• Your objective
Repeat the data below with no changes.

Entries taken from a collection
:::::
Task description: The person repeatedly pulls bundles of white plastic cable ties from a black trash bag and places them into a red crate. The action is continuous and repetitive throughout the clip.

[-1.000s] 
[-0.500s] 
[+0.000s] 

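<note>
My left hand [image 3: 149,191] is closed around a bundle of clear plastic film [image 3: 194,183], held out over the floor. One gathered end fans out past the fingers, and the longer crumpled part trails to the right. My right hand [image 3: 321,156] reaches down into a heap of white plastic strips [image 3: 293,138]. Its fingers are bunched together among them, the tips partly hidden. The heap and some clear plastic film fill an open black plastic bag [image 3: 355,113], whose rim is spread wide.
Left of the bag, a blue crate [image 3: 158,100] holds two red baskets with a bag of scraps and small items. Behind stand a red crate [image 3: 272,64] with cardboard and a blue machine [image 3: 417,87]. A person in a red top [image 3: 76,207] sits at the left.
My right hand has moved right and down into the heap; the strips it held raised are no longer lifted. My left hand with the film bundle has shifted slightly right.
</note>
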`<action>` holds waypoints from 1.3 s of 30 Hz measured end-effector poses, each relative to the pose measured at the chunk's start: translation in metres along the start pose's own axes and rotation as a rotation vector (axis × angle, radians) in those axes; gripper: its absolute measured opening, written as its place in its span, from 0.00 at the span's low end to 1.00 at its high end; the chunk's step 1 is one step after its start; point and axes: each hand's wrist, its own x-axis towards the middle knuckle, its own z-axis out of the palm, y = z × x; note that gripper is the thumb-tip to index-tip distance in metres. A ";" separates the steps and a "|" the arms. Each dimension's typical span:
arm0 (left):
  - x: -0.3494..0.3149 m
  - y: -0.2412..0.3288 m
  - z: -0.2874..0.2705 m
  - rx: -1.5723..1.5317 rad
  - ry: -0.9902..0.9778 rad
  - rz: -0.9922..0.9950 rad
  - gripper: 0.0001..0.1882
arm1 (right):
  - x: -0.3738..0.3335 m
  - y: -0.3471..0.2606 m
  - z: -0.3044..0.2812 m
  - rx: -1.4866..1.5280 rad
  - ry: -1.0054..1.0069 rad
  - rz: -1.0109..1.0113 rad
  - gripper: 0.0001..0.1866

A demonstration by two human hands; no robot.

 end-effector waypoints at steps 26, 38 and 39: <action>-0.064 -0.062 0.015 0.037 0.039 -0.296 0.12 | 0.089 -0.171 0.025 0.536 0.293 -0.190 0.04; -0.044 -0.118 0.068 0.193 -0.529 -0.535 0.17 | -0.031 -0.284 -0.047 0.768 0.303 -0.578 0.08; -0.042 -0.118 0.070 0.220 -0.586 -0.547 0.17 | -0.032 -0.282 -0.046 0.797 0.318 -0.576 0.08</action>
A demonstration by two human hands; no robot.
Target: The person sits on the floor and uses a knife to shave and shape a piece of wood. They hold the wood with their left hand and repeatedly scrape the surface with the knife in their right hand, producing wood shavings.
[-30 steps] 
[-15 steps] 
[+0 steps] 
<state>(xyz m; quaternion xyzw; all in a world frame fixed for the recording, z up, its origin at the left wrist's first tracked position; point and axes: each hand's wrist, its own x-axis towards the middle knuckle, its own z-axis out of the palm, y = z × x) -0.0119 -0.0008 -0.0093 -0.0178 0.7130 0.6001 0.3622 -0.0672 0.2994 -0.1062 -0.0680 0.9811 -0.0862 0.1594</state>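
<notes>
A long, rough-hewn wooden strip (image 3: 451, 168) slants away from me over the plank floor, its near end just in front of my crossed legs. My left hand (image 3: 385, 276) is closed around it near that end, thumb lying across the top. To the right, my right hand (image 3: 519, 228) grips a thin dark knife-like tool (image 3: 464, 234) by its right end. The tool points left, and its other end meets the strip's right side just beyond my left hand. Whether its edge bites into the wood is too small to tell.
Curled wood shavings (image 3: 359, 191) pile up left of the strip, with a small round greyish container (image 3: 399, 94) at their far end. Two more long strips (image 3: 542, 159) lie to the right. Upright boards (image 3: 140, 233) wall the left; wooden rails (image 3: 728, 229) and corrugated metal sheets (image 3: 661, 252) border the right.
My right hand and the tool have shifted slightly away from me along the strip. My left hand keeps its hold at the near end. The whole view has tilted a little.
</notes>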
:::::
• Output for this task
Task description: The person repeatedly pulls bundles of white plastic cable ties from a black trash bag and places them into a red crate. The action is continuous and repetitive throughout the clip.

[-1.000s] 
[-0.500s] 
[+0.000s] 

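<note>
My left hand [image 3: 149,191] is closed around a bundle of clear plastic film [image 3: 194,183], held out over the floor. One gathered end fans out past the fingers, and the longer crumpled part trails to the right. My right hand [image 3: 321,156] reaches down into a heap of white plastic strips [image 3: 293,138]. Its fingers are bunched together among them, the tips partly hidden. The heap and some clear plastic film fill an open black plastic bag [image 3: 355,113], whose rim is spread wide.
Left of the bag, a blue crate [image 3: 158,100] holds two red baskets with a bag of scraps and small items. Behind stand a red crate [image 3: 272,64] with cardboard and a blue machine [image 3: 417,87]. A person in a red top [image 3: 76,207] sits at the left.
My right hand has moved right and down into the heap; the strips it held raised are no longer lifted. My left hand with the film bundle has shifted slightly right.
</note>
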`<action>` holds waypoints from 1.3 s of 30 Hz measured end-effector poses, each relative to the pose measured at the chunk's start: translation in metres along the start pose's own axes and rotation as a rotation vector (axis × angle, radians) in those axes; gripper: its absolute measured opening, written as its place in its span, from 0.00 at the span's low end to 1.00 at its high end; the chunk's step 1 is one step after its start; point and axes: each hand's wrist, its own x-axis towards the middle knuckle, its own z-axis out of the palm, y = z × x; note that gripper is the thumb-tip to index-tip distance in metres. A ";" separates the steps and a "|" the arms. Each dimension's typical span:
arm0 (left):
  - x: -0.3494..0.3149 m
  - y: -0.2412..0.3288 m
  - z: -0.2874..0.2705 m
  - rx: -1.5723..1.5317 rad
  - ry: -0.9902..0.9778 rad
  - rz: -0.9922..0.9950 rad
  - gripper: 0.0001..0.1882
arm1 (right):
  - x: -0.3738..0.3335 m
  - y: -0.3471..0.2606 m
  - z: -0.3044..0.2812 m
  - rx: -1.4866..1.5280 rad
  - ry: -1.0054..1.0069 rad
  - rz: -1.0109..1.0113 rad
  - gripper: 0.0001..0.1866

A demonstration by two human hands; no robot.

 end-effector waypoints at steps 26, 38 and 39: <action>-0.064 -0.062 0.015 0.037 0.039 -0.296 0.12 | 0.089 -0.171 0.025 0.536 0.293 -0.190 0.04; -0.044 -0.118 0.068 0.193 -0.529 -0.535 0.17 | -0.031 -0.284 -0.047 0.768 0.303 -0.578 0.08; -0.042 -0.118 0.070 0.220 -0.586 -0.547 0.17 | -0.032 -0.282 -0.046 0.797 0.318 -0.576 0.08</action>
A demonstration by two human hands; no robot.
Target: The person sits on the floor and uses a knife to shave and shape a piece of wood. They hold the wood with their left hand and repeatedly scrape the surface with the knife in their right hand, producing wood shavings.
[-30 steps] 
[-15 steps] 
[+0 steps] 
<state>(xyz m; quaternion xyzw; all in a world frame fixed for the recording, z up, its origin at the left wrist's first tracked position; point and axes: each hand's wrist, its own x-axis towards the middle knuckle, its own z-axis out of the palm, y = z × x) -0.0119 -0.0008 -0.0093 -0.0178 0.7130 0.6001 0.3622 -0.0672 0.2994 -0.1062 -0.0680 0.9811 -0.0862 0.1594</state>
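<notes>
A long, rough-hewn wooden strip (image 3: 451, 168) slants away from me over the plank floor, its near end just in front of my crossed legs. My left hand (image 3: 385, 276) is closed around it near that end, thumb lying across the top. To the right, my right hand (image 3: 519, 228) grips a thin dark knife-like tool (image 3: 464, 234) by its right end. The tool points left, and its other end meets the strip's right side just beyond my left hand. Whether its edge bites into the wood is too small to tell.
Curled wood shavings (image 3: 359, 191) pile up left of the strip, with a small round greyish container (image 3: 399, 94) at their far end. Two more long strips (image 3: 542, 159) lie to the right. Upright boards (image 3: 140, 233) wall the left; wooden rails (image 3: 728, 229) and corrugated metal sheets (image 3: 661, 252) border the right.
My right hand and the tool have shifted slightly away from me along the strip. My left hand keeps its hold at the near end. The whole view has tilted a little.
</notes>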

The exercise is done, with nothing left to add.